▶ **Recorded data**

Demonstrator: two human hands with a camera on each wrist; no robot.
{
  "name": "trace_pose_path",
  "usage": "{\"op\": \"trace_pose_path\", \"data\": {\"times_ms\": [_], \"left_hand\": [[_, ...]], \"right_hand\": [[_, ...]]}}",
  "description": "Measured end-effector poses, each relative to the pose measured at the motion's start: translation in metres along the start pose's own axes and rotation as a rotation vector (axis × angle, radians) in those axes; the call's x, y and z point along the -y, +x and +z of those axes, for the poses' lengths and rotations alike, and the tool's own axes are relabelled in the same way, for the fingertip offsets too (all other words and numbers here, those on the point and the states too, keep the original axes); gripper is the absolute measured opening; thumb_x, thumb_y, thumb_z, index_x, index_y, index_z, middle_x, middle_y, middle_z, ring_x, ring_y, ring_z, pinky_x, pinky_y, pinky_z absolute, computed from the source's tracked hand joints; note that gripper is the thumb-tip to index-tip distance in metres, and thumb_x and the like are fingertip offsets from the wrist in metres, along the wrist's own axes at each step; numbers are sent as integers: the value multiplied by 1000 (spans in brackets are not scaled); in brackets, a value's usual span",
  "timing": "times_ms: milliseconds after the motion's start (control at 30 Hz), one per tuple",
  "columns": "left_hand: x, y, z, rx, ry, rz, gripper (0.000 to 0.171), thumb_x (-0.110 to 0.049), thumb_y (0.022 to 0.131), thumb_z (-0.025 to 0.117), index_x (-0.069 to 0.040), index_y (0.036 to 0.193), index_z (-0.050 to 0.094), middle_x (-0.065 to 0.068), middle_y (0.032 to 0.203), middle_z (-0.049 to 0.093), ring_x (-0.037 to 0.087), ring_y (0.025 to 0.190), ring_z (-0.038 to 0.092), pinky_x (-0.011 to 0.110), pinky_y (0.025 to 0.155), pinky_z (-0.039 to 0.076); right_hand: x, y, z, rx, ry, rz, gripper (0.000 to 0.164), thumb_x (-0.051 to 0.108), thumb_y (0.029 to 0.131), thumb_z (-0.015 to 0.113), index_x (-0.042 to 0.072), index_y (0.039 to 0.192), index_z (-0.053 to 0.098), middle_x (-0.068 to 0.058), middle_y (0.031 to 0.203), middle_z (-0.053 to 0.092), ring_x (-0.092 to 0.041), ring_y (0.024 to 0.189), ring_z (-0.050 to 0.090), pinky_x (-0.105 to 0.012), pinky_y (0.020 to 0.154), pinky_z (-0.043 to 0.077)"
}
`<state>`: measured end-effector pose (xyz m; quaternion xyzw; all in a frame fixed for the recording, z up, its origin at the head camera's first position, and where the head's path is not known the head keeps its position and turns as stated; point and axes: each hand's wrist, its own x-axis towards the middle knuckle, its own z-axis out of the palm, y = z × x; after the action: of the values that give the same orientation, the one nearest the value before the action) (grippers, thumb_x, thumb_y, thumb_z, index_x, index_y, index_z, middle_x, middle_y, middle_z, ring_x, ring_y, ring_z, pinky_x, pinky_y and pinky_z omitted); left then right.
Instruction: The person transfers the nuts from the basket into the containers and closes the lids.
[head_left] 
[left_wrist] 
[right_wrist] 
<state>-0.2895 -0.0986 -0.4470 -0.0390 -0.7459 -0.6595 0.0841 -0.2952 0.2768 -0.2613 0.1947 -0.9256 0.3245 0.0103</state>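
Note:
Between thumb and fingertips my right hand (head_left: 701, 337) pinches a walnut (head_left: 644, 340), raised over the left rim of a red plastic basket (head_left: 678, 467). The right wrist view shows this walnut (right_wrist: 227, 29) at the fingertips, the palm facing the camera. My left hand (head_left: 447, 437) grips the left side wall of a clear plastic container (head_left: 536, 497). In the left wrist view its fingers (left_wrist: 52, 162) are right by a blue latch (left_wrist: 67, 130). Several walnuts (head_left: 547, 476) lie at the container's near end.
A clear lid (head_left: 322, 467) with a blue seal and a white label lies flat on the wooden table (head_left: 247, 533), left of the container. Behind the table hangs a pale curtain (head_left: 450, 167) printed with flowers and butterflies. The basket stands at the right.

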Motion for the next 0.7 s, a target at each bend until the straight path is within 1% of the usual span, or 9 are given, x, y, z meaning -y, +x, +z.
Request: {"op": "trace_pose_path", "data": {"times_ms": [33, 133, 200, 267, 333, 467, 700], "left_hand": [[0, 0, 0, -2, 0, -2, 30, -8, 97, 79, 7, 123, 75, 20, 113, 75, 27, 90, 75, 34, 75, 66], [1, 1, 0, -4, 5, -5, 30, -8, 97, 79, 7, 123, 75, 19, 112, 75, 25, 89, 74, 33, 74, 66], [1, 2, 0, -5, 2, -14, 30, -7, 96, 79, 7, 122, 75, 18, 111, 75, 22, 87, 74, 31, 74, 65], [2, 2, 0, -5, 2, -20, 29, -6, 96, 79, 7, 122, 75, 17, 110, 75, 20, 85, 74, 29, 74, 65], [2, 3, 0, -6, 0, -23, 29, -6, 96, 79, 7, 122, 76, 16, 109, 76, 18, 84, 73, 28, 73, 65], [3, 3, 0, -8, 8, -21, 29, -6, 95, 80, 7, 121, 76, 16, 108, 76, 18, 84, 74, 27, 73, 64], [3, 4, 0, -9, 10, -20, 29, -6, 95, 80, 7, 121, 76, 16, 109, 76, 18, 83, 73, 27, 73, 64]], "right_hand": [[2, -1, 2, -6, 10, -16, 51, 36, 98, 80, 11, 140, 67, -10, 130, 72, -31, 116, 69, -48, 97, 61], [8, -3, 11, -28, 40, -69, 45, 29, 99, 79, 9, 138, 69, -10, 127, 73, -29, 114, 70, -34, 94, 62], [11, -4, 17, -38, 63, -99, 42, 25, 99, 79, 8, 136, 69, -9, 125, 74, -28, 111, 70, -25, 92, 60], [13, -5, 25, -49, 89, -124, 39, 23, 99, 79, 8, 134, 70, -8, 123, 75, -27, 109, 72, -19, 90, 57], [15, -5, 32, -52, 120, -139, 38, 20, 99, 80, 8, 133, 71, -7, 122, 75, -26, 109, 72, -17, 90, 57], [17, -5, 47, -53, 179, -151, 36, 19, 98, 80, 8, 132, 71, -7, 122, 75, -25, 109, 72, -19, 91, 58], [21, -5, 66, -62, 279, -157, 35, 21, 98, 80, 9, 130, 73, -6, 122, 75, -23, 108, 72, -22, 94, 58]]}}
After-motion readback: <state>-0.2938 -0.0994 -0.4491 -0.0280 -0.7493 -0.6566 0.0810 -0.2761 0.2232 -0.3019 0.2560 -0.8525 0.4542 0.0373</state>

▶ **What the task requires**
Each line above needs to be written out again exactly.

▶ **Result of the task**
Demonstrator: two human hands with a camera on each wrist; no robot.
{
  "name": "trace_pose_path",
  "usage": "{\"op\": \"trace_pose_path\", \"data\": {\"times_ms\": [_], \"left_hand\": [[_, ...]], \"right_hand\": [[_, ...]]}}",
  "description": "Measured end-effector poses, each relative to the pose measured at the motion's start: translation in metres along the start pose's own axes and rotation as a rotation vector (axis × angle, radians) in those axes; the call's x, y and z point along the -y, +x and +z of those axes, for the poses' lengths and rotations alike, and the tool's own axes are relabelled in the same way, for the fingertip offsets too (all other words and numbers here, those on the point and the states too, keep the original axes); gripper is the absolute measured opening; thumb_x, thumb_y, thumb_z, index_x, index_y, index_z, middle_x, middle_y, middle_z, ring_x, ring_y, ring_z, pinky_x, pinky_y, pinky_z absolute, computed from the source's tracked hand joints; note that gripper is the thumb-tip to index-tip distance in metres, and thumb_x and the like are fingertip offsets from the wrist in metres, along the wrist's own axes at each step; numbers are sent as integers: the value multiplied by 1000 (spans in brackets are not scaled); in brackets, a value's usual span",
  "timing": "times_ms: milliseconds after the motion's start (control at 30 Hz), one per tuple",
  "columns": "left_hand: x, y, z, rx, ry, rz, gripper (0.000 to 0.171), thumb_x (-0.110 to 0.049), thumb_y (0.022 to 0.131), thumb_z (-0.025 to 0.117), index_x (-0.069 to 0.040), index_y (0.036 to 0.193), index_z (-0.050 to 0.094), middle_x (-0.065 to 0.068), middle_y (0.032 to 0.203), middle_z (-0.049 to 0.093), ring_x (-0.037 to 0.087), ring_y (0.025 to 0.190), ring_z (-0.038 to 0.092), pinky_x (-0.011 to 0.110), pinky_y (0.025 to 0.155), pinky_z (-0.039 to 0.076); right_hand: x, y, z, rx, ry, rz, gripper (0.000 to 0.164), thumb_x (-0.051 to 0.108), thumb_y (0.029 to 0.131), thumb_z (-0.015 to 0.113), index_x (-0.042 to 0.072), index_y (0.039 to 0.192), index_z (-0.053 to 0.098), middle_x (-0.068 to 0.058), middle_y (0.031 to 0.203), middle_z (-0.053 to 0.092), ring_x (-0.092 to 0.041), ring_y (0.024 to 0.189), ring_z (-0.050 to 0.090), pinky_x (-0.105 to 0.012), pinky_y (0.020 to 0.154), pinky_z (-0.043 to 0.077)"
}
`<state>`: measured end-effector pose (xyz m; quaternion xyzw; all in a frame fixed for the recording, z up, its origin at the head camera's first position, and where the head's path is not known the head keeps its position and turns as stated; point and axes: each hand's wrist, its own x-axis towards the middle knuckle, its own z-axis out of the palm, y = z × x; after the action: of the values that give the same orientation, the one nearest the value before the action) (grippers, thumb_x, thumb_y, thumb_z, index_x, index_y, index_z, middle_x, middle_y, middle_z, ring_x, ring_y, ring_z, pinky_x, pinky_y and pinky_z omitted); left then right.
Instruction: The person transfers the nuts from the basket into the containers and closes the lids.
[head_left] 
[left_wrist] 
[right_wrist] 
<state>-0.2895 -0.0986 -0.4470 -0.0390 -0.7459 -0.6595 0.0841 -0.2952 0.2768 -0.2613 0.1947 -0.9256 0.3245 0.0103</state>
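Note:
Between thumb and fingertips my right hand (head_left: 701, 337) pinches a walnut (head_left: 644, 340), raised over the left rim of a red plastic basket (head_left: 678, 467). The right wrist view shows this walnut (right_wrist: 227, 29) at the fingertips, the palm facing the camera. My left hand (head_left: 447, 437) grips the left side wall of a clear plastic container (head_left: 536, 497). In the left wrist view its fingers (left_wrist: 52, 162) are right by a blue latch (left_wrist: 67, 130). Several walnuts (head_left: 547, 476) lie at the container's near end.
A clear lid (head_left: 322, 467) with a blue seal and a white label lies flat on the wooden table (head_left: 247, 533), left of the container. Behind the table hangs a pale curtain (head_left: 450, 167) printed with flowers and butterflies. The basket stands at the right.
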
Motion for the next 0.7 s, a target at each bend until the straight path is within 1% of the usual span, or 9 are given, x, y, z meaning -y, +x, +z.
Request: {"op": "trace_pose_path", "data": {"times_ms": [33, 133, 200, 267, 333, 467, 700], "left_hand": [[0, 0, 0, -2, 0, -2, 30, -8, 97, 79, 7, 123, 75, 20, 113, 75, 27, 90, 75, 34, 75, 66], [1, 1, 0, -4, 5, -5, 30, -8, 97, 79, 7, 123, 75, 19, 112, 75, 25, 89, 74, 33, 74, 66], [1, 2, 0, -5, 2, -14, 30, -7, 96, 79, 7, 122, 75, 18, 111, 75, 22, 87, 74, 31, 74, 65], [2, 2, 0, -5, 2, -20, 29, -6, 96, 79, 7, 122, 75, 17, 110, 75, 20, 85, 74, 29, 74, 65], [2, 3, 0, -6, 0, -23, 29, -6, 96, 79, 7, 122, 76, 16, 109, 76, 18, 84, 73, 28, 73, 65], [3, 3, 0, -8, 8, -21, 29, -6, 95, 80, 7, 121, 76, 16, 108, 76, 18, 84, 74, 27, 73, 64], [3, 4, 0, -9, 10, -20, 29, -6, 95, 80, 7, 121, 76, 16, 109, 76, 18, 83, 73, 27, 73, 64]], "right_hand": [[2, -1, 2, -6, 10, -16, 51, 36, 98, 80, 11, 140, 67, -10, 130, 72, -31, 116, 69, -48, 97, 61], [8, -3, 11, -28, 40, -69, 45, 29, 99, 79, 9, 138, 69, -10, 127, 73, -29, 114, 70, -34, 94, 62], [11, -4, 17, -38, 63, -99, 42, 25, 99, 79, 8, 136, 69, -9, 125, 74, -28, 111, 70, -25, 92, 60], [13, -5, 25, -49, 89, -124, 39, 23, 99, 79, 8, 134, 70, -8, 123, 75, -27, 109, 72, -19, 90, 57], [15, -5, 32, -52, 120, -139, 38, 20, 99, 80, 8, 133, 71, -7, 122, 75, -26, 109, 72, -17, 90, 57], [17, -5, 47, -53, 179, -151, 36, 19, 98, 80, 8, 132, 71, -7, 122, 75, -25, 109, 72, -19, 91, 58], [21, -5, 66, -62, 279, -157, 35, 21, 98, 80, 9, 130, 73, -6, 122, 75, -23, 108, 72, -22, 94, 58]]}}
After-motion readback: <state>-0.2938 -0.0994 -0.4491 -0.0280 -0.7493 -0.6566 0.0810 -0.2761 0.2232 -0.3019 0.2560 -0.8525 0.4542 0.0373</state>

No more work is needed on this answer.